A judgment is the result of a civil court case where a plaintiff, whether a company or individual, sues a company or individual(s) and wins. For instance, a default judgment is when a defendant doesn’t submit an answer to the complaint and an automatic judgment is granted to the plaintiff. Regardless of the judgment, many actions can happen after the judgment is filed.
Judgment and Records
Once the plaintiff wins the case, the judgment is entered into court records where the person resides. This means that anyone can look up and obtain information regarding the court case. In addition, the judgment is entered onto the person’s credit report and may stay on his credit history for approximately seven to 10 years. As the result, the judgment will lower a person’s credit rating.
Other Court Proceedings
After the judgment has been awarded against a person, he still has the opportunity to appeal the judgment. Typically, the person has approximately 15 to 20 days — depending on the state where he lives — to write a formal appeal. The appeal has to provide legal reasons why the judgment should be over turned. States also provide remedies for the plaintiff to collect the judgment. For instance, the defendant, also called a judgment debtor, must appear in court for a hearing. The hearing is for the plaintiff to determine the person’s source of income to pay off a momentary judgment or find the value of the property awarded to the plaintiff in the judgment.

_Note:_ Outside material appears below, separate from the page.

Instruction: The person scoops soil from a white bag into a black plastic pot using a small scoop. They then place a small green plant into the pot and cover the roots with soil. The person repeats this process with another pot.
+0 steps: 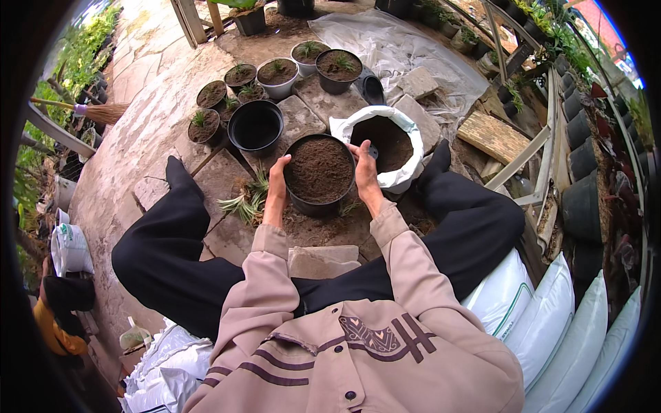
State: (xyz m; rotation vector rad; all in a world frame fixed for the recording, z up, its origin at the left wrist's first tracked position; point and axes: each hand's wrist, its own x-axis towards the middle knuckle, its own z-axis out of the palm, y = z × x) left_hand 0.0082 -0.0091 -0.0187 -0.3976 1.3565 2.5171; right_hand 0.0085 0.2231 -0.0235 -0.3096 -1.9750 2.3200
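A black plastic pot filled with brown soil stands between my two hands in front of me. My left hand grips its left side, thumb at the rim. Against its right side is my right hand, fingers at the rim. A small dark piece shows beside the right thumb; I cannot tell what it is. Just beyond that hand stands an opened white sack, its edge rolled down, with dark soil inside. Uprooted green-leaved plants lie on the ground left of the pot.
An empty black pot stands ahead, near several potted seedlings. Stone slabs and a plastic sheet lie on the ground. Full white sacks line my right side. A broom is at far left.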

Creditors Seek a Writ of Attachment
If property is involved in the court case and the defendant loses, he will have to return the property to the plaintiff. If this doesn’t happen, the plaintiff can file a lien against the property, such as a house, and obtain a writ of attachment. This writ allows a state official such as a sheriff to seize or take the property back for the plaintiff.
The plaintiff also has the right to obtain a writ from the court that awarded the judgment to seek a garnishment to recover the money awarded. There are two types of garnishment: The plaintiff can receive a writ to garnish a person’s wages. This means the plaintiff provides the defendant’s employer to a copy of the writ to start deducting money from defendant’s paychecks. The deduction continues until the judgment is satisfied. Another option is for the plaintiff to garnish the defendant’s bank account. This means the plaintiff is allowed to take money from a person’s savings or checking account to satisfy the judgment.